Sure. It would be nice if they established that. And a professional military could probably handle recreating it if it were tactically that valuable.

The only thing I will say on this is that it is the First Order, not a professional military.

The commanders and staff seemed picked based on their ability to curry favor with Snoke, not necessarily on their competence.

That’s assuming that mass and inertia are not important. I assume that the rebel cruiser was destroyed entirely in the collision, but still had enough mass to push its way all the way through. The energies of the impact were probably very similar to if they had just used sub-light engines to ram them, the lightspeed just put them into a better position, and maybe added a little something to the damage.

It’d be interesting to see what would have happened if they had used a cruiser to ram a planet. Would it have gone straight through, or would it leave a crater that would be predictable based on its velocity prior to initiating hyperdrive.

I see the lightspeed ram as more of a maneuver, not a weapon in and of itself. X-Wings and missiles would just be splatting against the hull.
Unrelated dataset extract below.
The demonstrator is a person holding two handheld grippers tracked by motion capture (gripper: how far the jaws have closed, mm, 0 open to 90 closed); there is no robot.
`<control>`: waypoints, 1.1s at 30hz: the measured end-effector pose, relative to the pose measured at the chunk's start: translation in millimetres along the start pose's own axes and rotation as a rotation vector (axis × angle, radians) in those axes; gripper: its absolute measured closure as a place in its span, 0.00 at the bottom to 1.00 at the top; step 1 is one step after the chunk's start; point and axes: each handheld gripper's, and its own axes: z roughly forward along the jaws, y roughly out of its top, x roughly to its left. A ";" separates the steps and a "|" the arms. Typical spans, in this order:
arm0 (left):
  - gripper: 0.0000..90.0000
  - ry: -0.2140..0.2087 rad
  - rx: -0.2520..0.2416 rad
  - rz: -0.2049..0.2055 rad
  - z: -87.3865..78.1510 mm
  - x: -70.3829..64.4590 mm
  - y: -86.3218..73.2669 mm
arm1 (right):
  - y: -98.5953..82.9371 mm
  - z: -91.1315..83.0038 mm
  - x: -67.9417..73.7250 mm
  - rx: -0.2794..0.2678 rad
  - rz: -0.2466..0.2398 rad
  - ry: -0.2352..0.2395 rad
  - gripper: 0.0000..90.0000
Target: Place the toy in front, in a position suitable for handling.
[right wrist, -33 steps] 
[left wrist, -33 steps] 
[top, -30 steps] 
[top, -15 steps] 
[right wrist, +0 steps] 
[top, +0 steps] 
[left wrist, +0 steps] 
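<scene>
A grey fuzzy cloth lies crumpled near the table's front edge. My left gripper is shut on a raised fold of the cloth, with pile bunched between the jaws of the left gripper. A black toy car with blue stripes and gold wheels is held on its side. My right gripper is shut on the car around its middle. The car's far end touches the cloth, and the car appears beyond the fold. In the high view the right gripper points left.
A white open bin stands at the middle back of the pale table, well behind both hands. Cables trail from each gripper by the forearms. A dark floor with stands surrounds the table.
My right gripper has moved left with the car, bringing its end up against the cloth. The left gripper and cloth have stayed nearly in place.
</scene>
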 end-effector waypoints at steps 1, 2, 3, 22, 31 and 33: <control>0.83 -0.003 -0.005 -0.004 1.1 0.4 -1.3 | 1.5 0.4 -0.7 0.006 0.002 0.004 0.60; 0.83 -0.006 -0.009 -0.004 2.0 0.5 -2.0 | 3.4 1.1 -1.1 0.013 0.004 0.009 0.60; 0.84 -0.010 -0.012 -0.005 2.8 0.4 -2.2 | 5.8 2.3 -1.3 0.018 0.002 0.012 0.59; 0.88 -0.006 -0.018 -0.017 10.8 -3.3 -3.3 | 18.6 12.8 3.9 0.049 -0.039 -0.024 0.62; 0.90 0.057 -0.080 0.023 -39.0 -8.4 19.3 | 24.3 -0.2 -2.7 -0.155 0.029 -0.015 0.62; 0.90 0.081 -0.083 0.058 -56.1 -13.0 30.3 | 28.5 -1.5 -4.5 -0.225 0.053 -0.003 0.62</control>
It has been established that the MF is a heavily modified freighter. As far as recreating, well, the black market can have some more creative and desperate engineering than the mainstream.
ETA: IANASWP, so all of this is based on movies, a little bit of playing the RPG, some discussion amongst friends who are more into the physics of star wars, and a few youtube videos about the subject I watch sometimes when feeling especially bored.